Finanzpolitik

"Mangelnde Haushaltsdisziplin und konzeptionslose Misswirtschaft haben in den letzten Jahren unter der Führung von Oberbürgermeister Bausewein zu einem Haushaltsloch von ca. 40 Millionen Euro geführt - trotz steigender Einnahmen durch weitere Steuerbelastungen für die Bürger. Die Erfurter Rathausspitze und der rot-rot-grüne Stadtrat tragen die Alleinschuld an der Haushaltsmisere der Stadt", so Stadtrat Thomas L. Kemmerich. Die letzte Sitzung des Haushalts- und Finanzausschusses des Stadtrates habe wieder Unstimmigkeiten oder schlicht fehlendes ökonomisches Verständnis gezeigt. Wie beispielsweise Zahlungen für die Anmietung der Thüringen Halle, die höher ausfallen, als sie laut Grundmiete sein müssten. Warum? Oder die Abrechnung außerplanmäßiger Fortbildungsmaßnahmen. "All diese Widersprüche greife ich in der Debatte des Erfurter Zukunftsforums "Lebt die Stadt über ihre Verhältnisse" auf und frage den Oberbürgermeister in der Runde", kündigt Kemmerich an. Am Montag, 29.02.2016, vertritt der FDP-Landesvorsitzende die Liberalen im Podium.
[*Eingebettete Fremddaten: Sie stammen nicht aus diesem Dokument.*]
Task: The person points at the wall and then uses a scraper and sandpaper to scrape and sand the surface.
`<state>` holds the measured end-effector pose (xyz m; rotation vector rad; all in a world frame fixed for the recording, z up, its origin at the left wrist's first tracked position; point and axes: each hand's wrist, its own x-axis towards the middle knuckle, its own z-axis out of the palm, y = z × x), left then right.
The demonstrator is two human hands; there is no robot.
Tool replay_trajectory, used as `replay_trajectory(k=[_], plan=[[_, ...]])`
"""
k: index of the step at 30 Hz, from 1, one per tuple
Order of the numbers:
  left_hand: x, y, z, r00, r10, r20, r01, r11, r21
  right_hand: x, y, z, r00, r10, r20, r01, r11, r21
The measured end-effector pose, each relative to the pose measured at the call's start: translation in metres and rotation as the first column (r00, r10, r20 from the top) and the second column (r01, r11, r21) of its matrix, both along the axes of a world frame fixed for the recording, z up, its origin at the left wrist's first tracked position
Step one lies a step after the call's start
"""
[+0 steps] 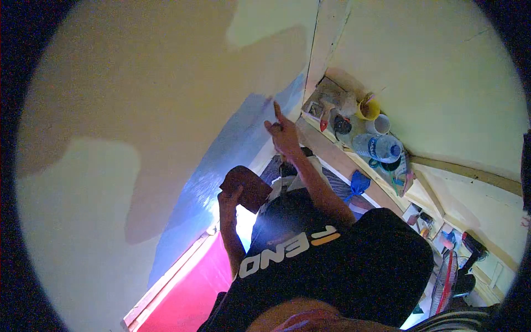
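My left hand grips a dark reddish-brown, flat rectangular piece by its lower left side, in front of my body. My right hand is raised near the bluish strip of the wall, its index finger stretched out and thumb apart, with nothing visible in it. Whether the fingertip touches the wall is unclear. Large tan patches with wavy edges cover part of the pale wall.
A ledge at right carries a brush, a yellow cup, a white cup and a plastic bottle. A blue bag hangs below. A pink panel is lower left; a fan stands lower right.
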<state>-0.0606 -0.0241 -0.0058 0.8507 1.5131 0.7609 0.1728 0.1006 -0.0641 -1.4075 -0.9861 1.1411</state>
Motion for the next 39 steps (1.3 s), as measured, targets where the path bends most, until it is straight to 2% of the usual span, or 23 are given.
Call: replay_trajectory(k=[4, 7, 10, 13, 16, 19, 22, 25, 28, 29, 32, 34, 37, 39], plan=[[-0.008, -0.004, -0.013, 0.989, -0.005, -0.147, -0.001, 0.999, -0.040, -0.010, -0.004, -0.008, 0.999, -0.039, -0.026, 0.039, 0.999, 0.024], [-0.007, 0.001, -0.009, 0.998, -0.026, -0.059, 0.025, 1.000, -0.013, -0.007, -0.004, -0.004, 0.991, -0.007, 0.130, 0.011, 1.000, -0.028], [-0.007, 0.002, -0.004, 1.000, -0.022, -0.011, 0.022, 1.000, -0.002, -0.005, 0.003, -0.002, 0.996, -0.050, -0.068, 0.048, 0.998, -0.033], [0.003, 0.009, 0.010, 0.991, -0.025, -0.133, 0.012, 0.995, -0.099, -0.010, -0.002, -0.001, 1.000, -0.019, -0.005, 0.019, 1.000, 0.020], [0.002, 0.006, 0.001, 1.000, -0.012, 0.009, 0.012, 1.000, 0.020, 0.009, 0.002, 0.014, 0.994, -0.022, -0.111, 0.004, 0.988, -0.156], [0.002, 0.007, 0.000, 1.000, 0.007, -0.003, -0.007, 1.000, -0.004, -0.002, 0.004, -0.001, 0.989, -0.042, -0.140, 0.044, 0.999, 0.009], [0.004, 0.012, 0.004, 0.999, 0.005, -0.047, -0.011, 0.991, -0.134, -0.005, -0.001, 0.006, 1.000, 0.006, -0.028, -0.007, 1.000, -0.012], [0.004, 0.012, 0.011, 0.993, -0.086, -0.082, 0.084, 0.996, -0.027, 0.014, 0.011, 0.022, 0.977, -0.097, -0.191, 0.052, 0.973, -0.227], [0.005, 0.009, 0.009, 1.000, -0.020, -0.004, 0.020, 0.999, -0.035, 0.001, 0.004, 0.011, 0.992, -0.034, -0.117, 0.018, 0.990, -0.139], [0.004, 0.011, 0.006, 1.000, -0.014, 0.003, 0.014, 1.000, -0.028, -0.004, -0.001, -0.004, 0.996, 0.016, -0.084, -0.020, 0.999, -0.044], [0.002, 0.010, 0.003, 0.999, 0.004, 0.039, -0.003, 1.000, -0.018, 0.008, 0.003, 0.021, 0.965, -0.047, -0.256, -0.010, 0.977, -0.214], [0.005, 0.009, 0.009, 0.996, 0.012, 0.091, -0.012, 1.000, 0.003, 0.012, 0.005, 0.018, 0.964, -0.008, -0.267, -0.041, 0.983, -0.177], [-0.002, 0.006, -0.003, 1.000, -0.012, 0.020, 0.012, 1.000, 0.006, 0.010, -0.001, 0.021, 0.967, 0.007, -0.254, -0.054, 0.983, -0.177], [-0.002, 0.003, -0.008, 0.997, 0.071, 0.012, -0.071, 0.997, 0.020, 0.014, 0.002, 0.025, 0.980, 0.031, -0.195, -0.069, 0.979, -0.193]])
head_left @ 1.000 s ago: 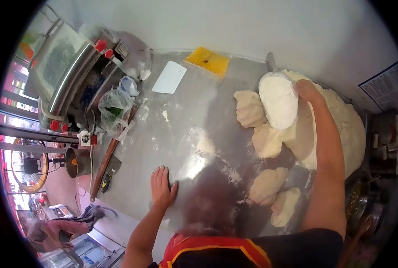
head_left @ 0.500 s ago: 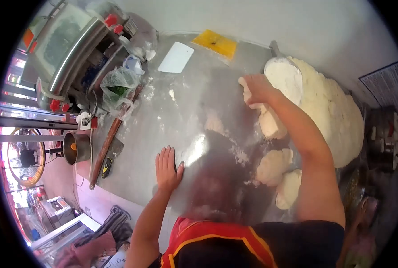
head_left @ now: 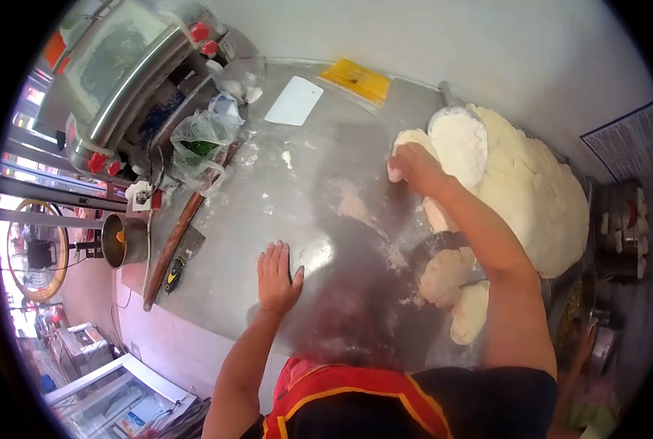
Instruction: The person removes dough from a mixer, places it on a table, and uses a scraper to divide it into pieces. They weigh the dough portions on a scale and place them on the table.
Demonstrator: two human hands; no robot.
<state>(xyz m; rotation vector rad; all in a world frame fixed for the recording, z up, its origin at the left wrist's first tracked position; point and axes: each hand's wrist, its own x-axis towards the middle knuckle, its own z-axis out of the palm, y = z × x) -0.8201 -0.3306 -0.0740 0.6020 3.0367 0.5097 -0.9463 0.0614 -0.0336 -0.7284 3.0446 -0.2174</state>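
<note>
My left hand [head_left: 277, 278] lies flat on the metal tabletop [head_left: 341, 157], fingers stretched out, holding nothing. My right hand [head_left: 416, 170] is closed over a piece of dough [head_left: 414, 137], which shows beyond and to the left of the fingers. Right beside it is a metal scoop of white flour [head_left: 458, 146]. Partly under my right forearm sits another dough piece [head_left: 438, 217]. Two more dough lumps, one rounded [head_left: 446, 276] and one oval [head_left: 470, 313], rest nearer my body. A large mass of dough [head_left: 535, 194] spreads along the right side.
A white scraper [head_left: 294, 101] and a yellow sheet [head_left: 356, 82] lie at the back. On the left are a wooden rolling stick [head_left: 173, 249], a black-and-yellow tool [head_left: 174, 275], a plastic bag of greens [head_left: 200, 146] and a metal machine [head_left: 132, 80]. A pot [head_left: 124, 241] stands past the table edge.
My right hand has drawn slightly toward my body, and more of the dough piece now shows beyond it. The left hand stays flat in place. The view has shifted a little.
</note>
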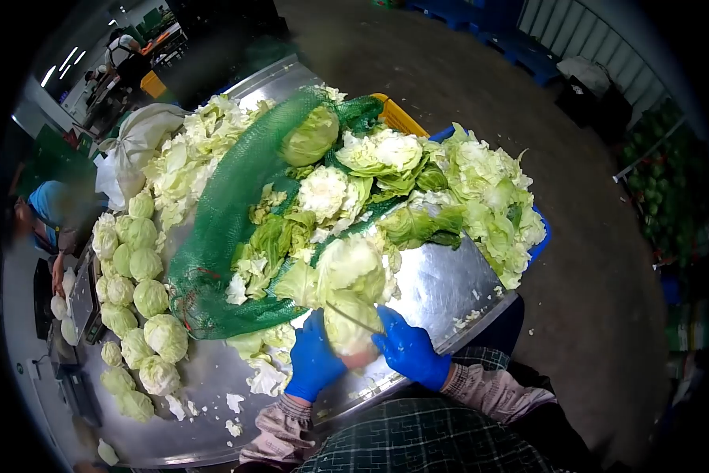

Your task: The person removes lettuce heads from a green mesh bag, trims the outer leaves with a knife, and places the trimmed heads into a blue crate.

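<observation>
A pale green cabbage (350,329) lies at the table's near side between my two blue-gloved hands. My left hand (315,356) is closed against its left side. A thin, dark, slightly curved strip that looks like a knife blade (353,318) crosses the cabbage and runs to my right hand (410,350). That hand is closed at the cabbage's right side; its grip on the knife handle is hidden. Loose outer leaves (351,266) lie just beyond the cabbage. Past them, a green mesh bag (232,197) spreads over the table with cabbages and leaves on and in it.
Trimmed cabbages (151,299) stand in rows on the metal table (449,284) at left. Leaves (492,197) heap at right above a blue crate (541,236). A white sack (145,142) sits at the far left. Another person in a blue cap (48,203) is beyond the table.
</observation>
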Tool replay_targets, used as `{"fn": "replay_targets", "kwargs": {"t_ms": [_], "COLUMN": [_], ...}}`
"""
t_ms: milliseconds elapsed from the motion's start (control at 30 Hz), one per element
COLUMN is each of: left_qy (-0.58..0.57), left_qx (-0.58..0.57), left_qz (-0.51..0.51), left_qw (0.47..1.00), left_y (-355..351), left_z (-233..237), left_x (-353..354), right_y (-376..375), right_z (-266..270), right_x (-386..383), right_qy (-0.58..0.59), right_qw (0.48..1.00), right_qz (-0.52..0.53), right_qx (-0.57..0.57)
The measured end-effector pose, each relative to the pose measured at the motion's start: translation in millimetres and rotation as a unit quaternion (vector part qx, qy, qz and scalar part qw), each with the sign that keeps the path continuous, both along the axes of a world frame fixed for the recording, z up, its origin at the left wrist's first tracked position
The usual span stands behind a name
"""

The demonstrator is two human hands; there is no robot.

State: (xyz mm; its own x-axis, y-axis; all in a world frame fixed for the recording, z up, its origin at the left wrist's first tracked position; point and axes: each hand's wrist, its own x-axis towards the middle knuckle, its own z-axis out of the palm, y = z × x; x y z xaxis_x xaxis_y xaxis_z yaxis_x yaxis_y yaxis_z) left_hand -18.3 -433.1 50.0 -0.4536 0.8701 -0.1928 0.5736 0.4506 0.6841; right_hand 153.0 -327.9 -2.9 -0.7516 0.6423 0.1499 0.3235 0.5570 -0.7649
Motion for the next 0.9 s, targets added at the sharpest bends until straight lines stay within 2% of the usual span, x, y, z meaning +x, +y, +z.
{"fn": "replay_targets", "kwargs": {"t_ms": [33,133,167,233,267,300,333,367,433,467,500,533,567,600,633,667,733,800,833,867,900], "left_qy": [0.055,-0.009,0.05,0.044,0.04,-0.045,-0.036,-0.027,-0.035,0.027,0.089,0.149,0.179,0.124,0.125,0.129,0.122,0.096,0.077,0.056,0.036], "left_qx": [0.029,-0.035,0.011,0.017,0.018,0.032,0.063,0.095,0.08,0.082,0.083,0.08,0.089,0.107,0.09,0.075,0.105,0.134,0.149,0.162,0.174], "left_qz": [-0.009,-0.03,-0.043,-0.035,-0.032,-0.02,0.0,0.02,0.032,0.0,-0.029,-0.058,-0.156,-0.18,-0.201,-0.222,-0.142,-0.069,-0.031,0.009,0.049], "left_qw": [0.998,0.999,0.998,0.998,0.999,0.998,0.997,0.995,0.996,0.996,0.992,0.984,0.967,0.97,0.967,0.963,0.977,0.984,0.985,0.985,0.983], "left_y": [-5,2,-8,-7,-7,-8,-18,-34,-23,-26,-29,-34,-33,-31,-30,-28,-34,-38,-39,-43,-47], "left_z": [-15,4,-28,-29,-30,-33,-61,-109,-25,-20,-16,-9,-1,-6,-5,-4,-13,-32,-46,-58,-64], "left_x": [-2,-14,-23,-17,-14,-12,-10,-9,3,2,2,2,-8,-15,-22,-27,-26,-28,-32,-32,-31], "right_y": [-2,2,3,1,3,9,16,22,36,42,41,43,49,53,60,69,65,49,34,16,1], "right_z": [5,10,13,18,16,10,-1,-26,-26,-25,-23,-25,-30,-35,-38,-42,-40,-17,-10,-20,-13], "right_x": [2,8,7,4,1,-5,-11,-17,-31,-39,-46,-54,-63,-70,-79,-78,-74,-54,-40,-26,-16], "right_qy": [-0.012,-0.001,-0.015,-0.043,-0.052,-0.06,-0.065,0.03,-0.032,-0.064,0.008,0.027,0.046,0.065,0.067,0.022,0.052,-0.059,-0.042,0.016,0.003], "right_qw": [1.0,0.999,0.999,0.998,0.998,0.994,0.987,0.993,0.987,0.98,0.981,0.986,0.989,0.991,0.98,0.971,0.99,0.984,0.99,0.999,0.999], "right_qz": [-0.003,0.044,0.038,0.027,-0.008,-0.041,-0.073,-0.09,-0.052,-0.032,-0.012,-0.013,-0.017,-0.022,-0.087,-0.098,-0.1,-0.12,-0.085,-0.038,-0.016], "right_qx": [-0.012,0.003,0.012,0.03,-0.024,-0.076,-0.126,-0.069,-0.148,-0.188,-0.192,-0.166,-0.141,-0.118,-0.163,-0.215,-0.081,-0.117,-0.105,-0.033,-0.036]}}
"Seit 2010 ist die Stadtverwaltung unter der SPD-Führung nicht willens und in der Lage, ein tragfähiges Haushaltssicherungskonzept zur erarbeiten und umzusetzen", kritisiert der Erfurter Stadtrat weiter. Kemmerich fordert Andreas Bausewein umgehend auf, ein Haushaltssicherungskonzept zu erstellen. "Die Stadt muss endlich einer Aufgabenkritik unterzogen werden. Wir brauchen Peter Zwegat in Erfurt, um alle Ausgaben und Aufgaben auf den Prüfstand zu stellen! Ohne Umdenken und sofortiges Handeln wird die Stadt es allein nicht mehr schaffen", so Kemmerich abschließend.